Михаил Козаков «Крушение империи»
Я ему: «товарищ следователь», а он морщится, нос воротит, неприятно ему… Формалист! Кадет!
Впрочем, он не мог бы утверждать, что тот действительно морщился при слове «товарищ» или вел себя как-нибудь плохо. Но раздражало, вызывало насмешливое к себе отношение впалолобое, удлиненное лицо этого человека, и неприятны были выдвинутые вперед и собранные, как для свиста, его губы.
«Карикатура!» - мысленно издевался над ним Федя, вспоминая только что оставленного следователя.
Вчера утром, едва он успел одеться, нежданно-негаданно приехала Людмила Петровна.
Он услышал ее вопрошающий знакомый голос в прихожей и чье-то глуховатое короткое покашливание. Федя стремглав выскочил в прихожую с криком:
- Я здесь… Дома! Ура!.. Как я рад!
Позади Людмилы Петровны он увидел, к удивлению своему, смирихинца Геннадия Селедовского.

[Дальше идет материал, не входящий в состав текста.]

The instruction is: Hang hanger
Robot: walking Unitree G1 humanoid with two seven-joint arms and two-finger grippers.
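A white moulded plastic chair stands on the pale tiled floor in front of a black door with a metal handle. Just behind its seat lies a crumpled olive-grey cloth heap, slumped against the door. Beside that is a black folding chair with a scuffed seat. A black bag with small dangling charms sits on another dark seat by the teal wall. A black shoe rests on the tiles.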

В ногах его стоял на полу желтый кожаный чемодан.
- Людмила Петровна!.. - назвал ее Федя по имени-отчеству и приник к руке, целуя ее сквозь лайковую перчатку.
- Зачем же так? - ласково смеялась гостья и, быстро стянув перчатку, вновь протянула Феде руку, и он почувствовал, как, задержавшись откровенно в его руке, она интимно и нежно зашевелила пальцами по его ладони. - Ну, ведите… Это ваша комната?
- Эта, эта… - пропускал он ее вперед, позабыв о Селедовском.
- Вы чего-то ошалели… Почему вы с Геннадием Францевичем не здороваетесь?
- Ах, простите… - жал ему руку торопливо Федя. - Да вы в пальто, в пальто проходите, - чего там? Давайте чемодан!